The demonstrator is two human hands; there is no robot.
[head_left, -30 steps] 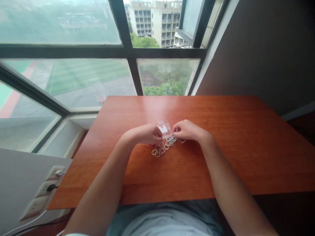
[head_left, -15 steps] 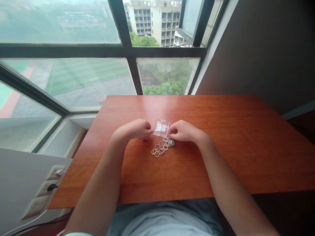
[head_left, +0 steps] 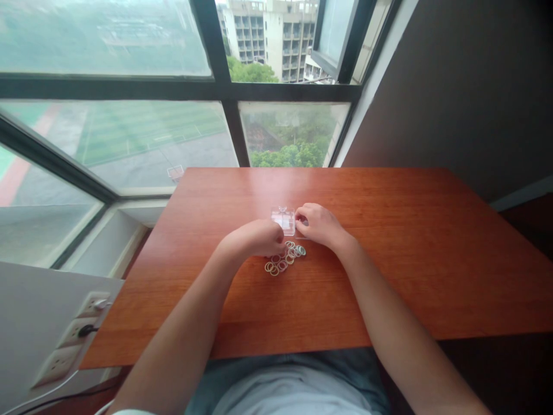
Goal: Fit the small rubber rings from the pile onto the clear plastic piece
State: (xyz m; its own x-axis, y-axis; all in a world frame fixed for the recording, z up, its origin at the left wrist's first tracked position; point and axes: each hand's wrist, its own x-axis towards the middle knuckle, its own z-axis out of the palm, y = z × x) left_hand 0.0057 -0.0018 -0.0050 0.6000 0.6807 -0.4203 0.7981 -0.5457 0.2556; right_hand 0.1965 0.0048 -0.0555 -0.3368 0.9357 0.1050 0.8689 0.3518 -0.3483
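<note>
A small clear plastic case (head_left: pixel 284 221) lies on the wooden table, between my two hands. Just in front of it is a loose group of small pastel rings (head_left: pixel 282 265), several of them overlapping, in yellow, pink and pale green. My left hand (head_left: pixel 268 237) is over the back left of the rings, its fingers curled and pressed together; what they may pinch is hidden. At the case's right side is my right hand (head_left: pixel 314 222), its fingers bent together near the case's edge, with a thin clear edge showing under them. Its grip is too small to make out.
The reddish-brown table (head_left: pixel 410 259) reaches back to the windows (head_left: pixel 294 132). Wall sockets (head_left: pixel 84 331) with a plug and cables are at the lower left, beyond the table's left edge. A dark wall stands at the right.
My left hand has moved right and toward me, from the case's left side to the rings. My right hand has shifted slightly back, still beside the case.
</note>
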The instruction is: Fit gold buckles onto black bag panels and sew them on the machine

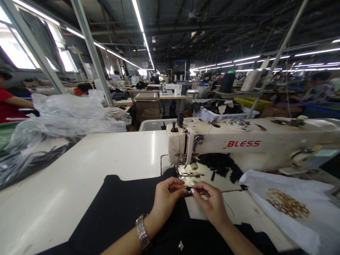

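Note:
My left hand [166, 196] and my right hand [212, 203] meet in front of the sewing machine [207, 138], each closed in a pinch. Between the fingertips shows a small black fabric strip [189, 189]; the fingers hide most of it. Under my left hand and wrist spreads a large black fabric piece [111, 209], one edge reaching the needle area. Just beyond my fingers is the metal presser foot and plate [188, 173]. A pile of short black strips [219, 164] lies on the machine bed under the arm.
Gold-coloured rings [288, 203] lie on a white plastic sheet [255, 180] at the right. Thread cones [227, 82] stand behind the machine. Plastic-wrapped bundles [66, 117] crowd the table's left side. A person in a red sleeve [12, 102] is at far left.

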Demonstrator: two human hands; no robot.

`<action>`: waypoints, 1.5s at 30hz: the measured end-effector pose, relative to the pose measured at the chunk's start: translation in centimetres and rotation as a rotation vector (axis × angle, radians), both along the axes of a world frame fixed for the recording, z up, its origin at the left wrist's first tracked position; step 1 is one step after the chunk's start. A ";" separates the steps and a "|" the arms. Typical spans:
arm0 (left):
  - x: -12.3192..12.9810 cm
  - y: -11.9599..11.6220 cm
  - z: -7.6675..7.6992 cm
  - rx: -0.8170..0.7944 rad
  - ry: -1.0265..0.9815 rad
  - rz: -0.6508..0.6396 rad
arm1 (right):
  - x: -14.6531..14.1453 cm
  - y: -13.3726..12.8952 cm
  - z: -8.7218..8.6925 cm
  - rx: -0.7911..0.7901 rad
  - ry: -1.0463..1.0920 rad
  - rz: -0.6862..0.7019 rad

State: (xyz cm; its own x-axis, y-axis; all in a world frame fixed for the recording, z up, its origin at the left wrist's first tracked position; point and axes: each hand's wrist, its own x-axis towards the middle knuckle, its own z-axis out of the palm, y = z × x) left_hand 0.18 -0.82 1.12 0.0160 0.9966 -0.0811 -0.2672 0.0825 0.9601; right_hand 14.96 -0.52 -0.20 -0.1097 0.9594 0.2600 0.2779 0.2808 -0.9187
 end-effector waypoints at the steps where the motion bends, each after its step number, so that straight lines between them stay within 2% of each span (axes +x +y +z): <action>1: 0.0 0.0 0.0 0.002 0.007 0.001 | 0.0 0.0 0.0 -0.009 0.011 0.000; 11: -0.5 0.5 -0.1 0.041 0.040 -0.013 | -0.1 0.5 0.5 -0.174 0.156 0.089; 20: -0.3 0.4 0.2 -0.035 -0.097 -0.076 | -0.3 0.6 0.4 -0.275 0.233 0.147; 25: -0.5 0.6 -0.1 0.011 0.016 -0.158 | -0.2 0.7 0.5 -0.333 0.276 0.146; 28: -0.7 0.3 0.1 0.174 0.325 -0.164 | -0.2 0.9 0.4 -0.401 0.336 0.127; 31: -1.1 0.1 0.5 0.574 0.729 -0.209 | -0.3 0.9 0.3 -0.483 0.389 0.121; 33: -1.3 0.1 0.8 0.833 0.886 -0.267 | -0.3 0.8 0.3 -0.532 0.406 0.125; 39: -1.8 0.9 1.2 1.259 1.035 -0.288 | -0.5 0.9 0.1 -0.590 0.410 0.124; 42: -2.0 1.3 1.5 1.347 1.072 -0.319 | -0.7 1.2 0.0 -0.599 0.372 0.131; 45: -2.3 1.8 1.5 1.344 1.107 -0.368 | -0.6 0.9 0.1 -0.591 0.324 0.146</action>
State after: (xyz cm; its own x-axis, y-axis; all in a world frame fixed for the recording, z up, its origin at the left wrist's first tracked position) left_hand -2.16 1.01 2.62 0.7406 0.3372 0.5813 0.3379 -0.9345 0.1116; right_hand 14.35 0.39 -0.14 -0.2535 0.9315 -0.2606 -0.0388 -0.2790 -0.9595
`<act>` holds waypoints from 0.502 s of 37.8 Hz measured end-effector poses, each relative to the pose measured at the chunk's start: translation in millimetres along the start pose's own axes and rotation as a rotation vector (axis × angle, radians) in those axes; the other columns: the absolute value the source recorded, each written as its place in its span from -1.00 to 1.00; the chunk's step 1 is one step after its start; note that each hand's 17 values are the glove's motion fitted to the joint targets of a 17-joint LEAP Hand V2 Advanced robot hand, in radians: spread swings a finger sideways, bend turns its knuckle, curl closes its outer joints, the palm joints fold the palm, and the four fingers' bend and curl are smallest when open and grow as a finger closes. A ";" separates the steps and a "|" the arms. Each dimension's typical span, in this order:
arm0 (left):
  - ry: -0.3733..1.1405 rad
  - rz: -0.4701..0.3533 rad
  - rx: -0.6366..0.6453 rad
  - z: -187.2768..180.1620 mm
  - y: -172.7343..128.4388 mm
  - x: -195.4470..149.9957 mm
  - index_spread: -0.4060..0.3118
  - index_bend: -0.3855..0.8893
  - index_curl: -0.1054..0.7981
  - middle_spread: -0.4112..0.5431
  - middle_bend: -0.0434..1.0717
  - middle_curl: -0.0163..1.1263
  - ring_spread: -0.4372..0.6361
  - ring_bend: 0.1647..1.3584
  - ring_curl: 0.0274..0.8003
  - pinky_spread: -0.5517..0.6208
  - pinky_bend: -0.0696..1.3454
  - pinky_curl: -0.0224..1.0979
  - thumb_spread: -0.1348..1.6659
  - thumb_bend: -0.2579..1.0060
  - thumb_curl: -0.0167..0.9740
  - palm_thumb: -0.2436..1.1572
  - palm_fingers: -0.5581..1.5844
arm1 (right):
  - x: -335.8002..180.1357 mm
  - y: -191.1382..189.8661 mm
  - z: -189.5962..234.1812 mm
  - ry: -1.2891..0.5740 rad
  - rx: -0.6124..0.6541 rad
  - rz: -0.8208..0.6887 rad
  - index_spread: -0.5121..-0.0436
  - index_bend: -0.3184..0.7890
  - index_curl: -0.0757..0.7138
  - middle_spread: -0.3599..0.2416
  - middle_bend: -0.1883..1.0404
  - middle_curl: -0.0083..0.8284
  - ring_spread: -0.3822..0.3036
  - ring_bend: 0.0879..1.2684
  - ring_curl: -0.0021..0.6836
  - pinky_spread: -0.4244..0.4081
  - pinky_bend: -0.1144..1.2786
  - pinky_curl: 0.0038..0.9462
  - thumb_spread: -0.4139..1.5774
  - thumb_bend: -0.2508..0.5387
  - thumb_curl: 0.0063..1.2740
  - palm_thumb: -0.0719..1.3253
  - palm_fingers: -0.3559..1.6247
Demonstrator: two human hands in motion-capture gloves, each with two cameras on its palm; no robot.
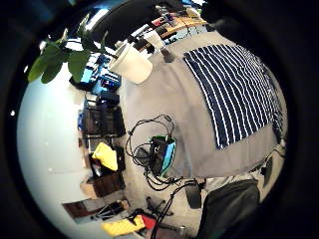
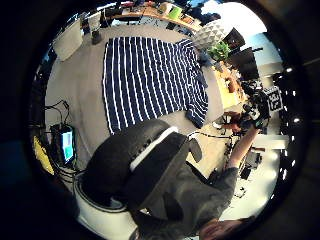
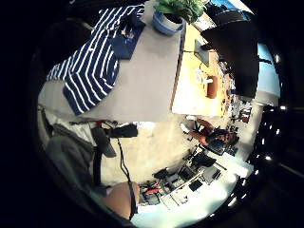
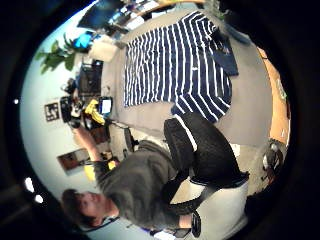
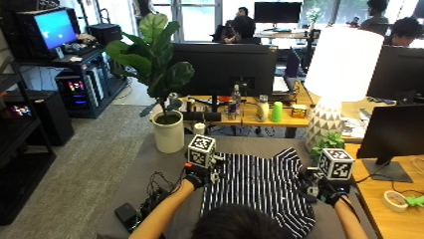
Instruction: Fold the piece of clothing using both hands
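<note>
Both hands hover above the striped shirt [image 5: 262,186] on the table [image 5: 159,164].

I can read no words, numbers, labels or brand marks anywhere around me. The striped shirt [image 5: 260,186] spread in front of me carries only its white lines, with no print or tag that I can make out. The lit monitor [image 5: 55,26] off to my left shows a plain blue screen whose contents are too small to read, and the bottles [image 5: 234,102] on the far desk show no label I can decipher.
</note>
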State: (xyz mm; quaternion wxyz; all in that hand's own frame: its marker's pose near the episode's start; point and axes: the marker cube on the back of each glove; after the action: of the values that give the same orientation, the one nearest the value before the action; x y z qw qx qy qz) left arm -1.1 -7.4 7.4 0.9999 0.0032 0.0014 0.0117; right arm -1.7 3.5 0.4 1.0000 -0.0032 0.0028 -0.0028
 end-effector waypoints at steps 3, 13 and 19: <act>-0.007 0.015 -0.021 9.6 -4.1 -0.7 0.07 -0.18 -0.65 0.12 -0.72 -0.92 0.06 -0.40 -0.72 0.24 -0.32 -0.74 -0.32 -0.61 -0.89 -0.64 -0.24 | -1.0 2.1 3.4 0.009 -0.013 -0.004 0.41 -0.23 -0.63 0.17 -0.25 -0.72 0.16 -0.42 -0.60 0.31 -0.24 -0.71 -0.01 0.27 -0.88 -0.34 -0.06; -0.061 0.087 -0.110 46.8 -1.9 7.0 0.06 -0.29 -0.59 0.33 -0.66 -0.82 0.23 -0.15 -0.45 0.44 -0.12 -0.54 -0.03 -0.61 -0.72 -0.56 -0.44 | 0.8 -2.3 30.1 0.053 -0.089 0.011 -0.03 -0.29 -0.52 0.21 -0.33 -0.52 0.23 -0.37 -0.32 0.49 -0.04 -0.45 0.34 0.20 -0.79 -0.22 -0.29; -0.073 0.141 -0.214 90.5 -5.0 15.0 0.03 -0.21 -0.55 0.36 -0.62 -0.78 0.27 -0.08 -0.41 0.44 -0.05 -0.48 0.04 -0.60 -0.63 -0.50 -0.47 | -5.6 -7.9 63.1 0.033 -0.150 -0.002 -0.13 -0.26 -0.51 0.23 -0.32 -0.44 0.28 -0.35 -0.27 0.53 -0.01 -0.40 0.40 0.10 -0.74 -0.17 -0.32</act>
State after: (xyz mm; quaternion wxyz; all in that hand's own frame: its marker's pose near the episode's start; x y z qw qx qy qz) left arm 14.3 -12.7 97.9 0.9906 -0.1029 -0.0363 0.0820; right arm -7.0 -4.1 63.6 0.9967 -0.0782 0.0194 -0.0038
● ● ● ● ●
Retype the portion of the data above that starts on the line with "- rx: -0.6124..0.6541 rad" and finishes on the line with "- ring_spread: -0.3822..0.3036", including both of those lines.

  - rx: -0.6124..0.6541 rad
  - rz: -0.8208..0.6887 rad
  - index_spread: -0.5121..-0.0436
  - index_bend: -0.3184..0.7890
  - index_curl: -0.0757..0.7138
  - middle_spread: -0.3599..0.2416
  - middle_bend: -0.1883..1.0404
  - middle_curl: -0.0083..0.8284
  - ring_spread: -0.3822..0.3036

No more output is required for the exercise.